O autor do projeto, deputado Neucimar Fraga (PSD-ES), entende que a saída temporária se mostrou ineficiente para reintegrar o preso à sociedade. Mas, para especialistas, o tema merece muita atenção dos legisladores e da sociedade.

Na avaliação do advogado Willer Tomaz, sócio do escritório Willer Tomaz Advogados Associados, o agravamento das leis penais é ocasionado pela dinâmica da vida em sociedade. “Nesse sentido, o PL 360/21 busca adaptar a legislação ao momento histórico atual, de clamor das ruas contra as distorções realmente existentes na Lei de Execuções Penais, que acabam por favorecer indivíduos perigosos em detrimento dos demais indivíduos da sociedade”, destaca.

Ocorre que, conforme o advogado, o agravamento da lei penal há de observar princípios e regras constitucionais. “Não podendo representar pura draconização do sistema repressor, sob pena de ofensa à dignidade humana do preso, que não perde o direito à integridade física e moral. Esse é um tema que merece muita atenção dos legisladores e da sociedade”, afirma Tomaz.
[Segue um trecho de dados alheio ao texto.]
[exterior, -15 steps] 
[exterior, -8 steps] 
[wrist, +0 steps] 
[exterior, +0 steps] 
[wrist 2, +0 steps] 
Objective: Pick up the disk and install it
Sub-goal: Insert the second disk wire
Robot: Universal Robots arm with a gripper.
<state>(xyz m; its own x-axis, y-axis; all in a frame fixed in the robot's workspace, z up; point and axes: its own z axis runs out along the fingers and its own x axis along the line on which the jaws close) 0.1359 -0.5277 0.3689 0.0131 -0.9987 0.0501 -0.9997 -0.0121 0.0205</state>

O advogado criminalista David Metzker, sócio da Metzker Advocacia, também avalia como incorreta a vedação das saídas temporárias. “A pena, que possui caráter ressocializador, faz com que quem esteja em regime semiaberto mereça sair gradualmente com objetivo de ressocialização, indo ao encontro aos objetivos da pena, se coadunando com os princípios da execução da pena”, ressalta.

Além disso, o jurista entende que o projeto é inconstitucional, por violar os princípios da individualização da pena, da dignidade da pessoa humana e da humanidade, “vetando ao apenado um dos benefícios que têm por escopo a ressocialização”.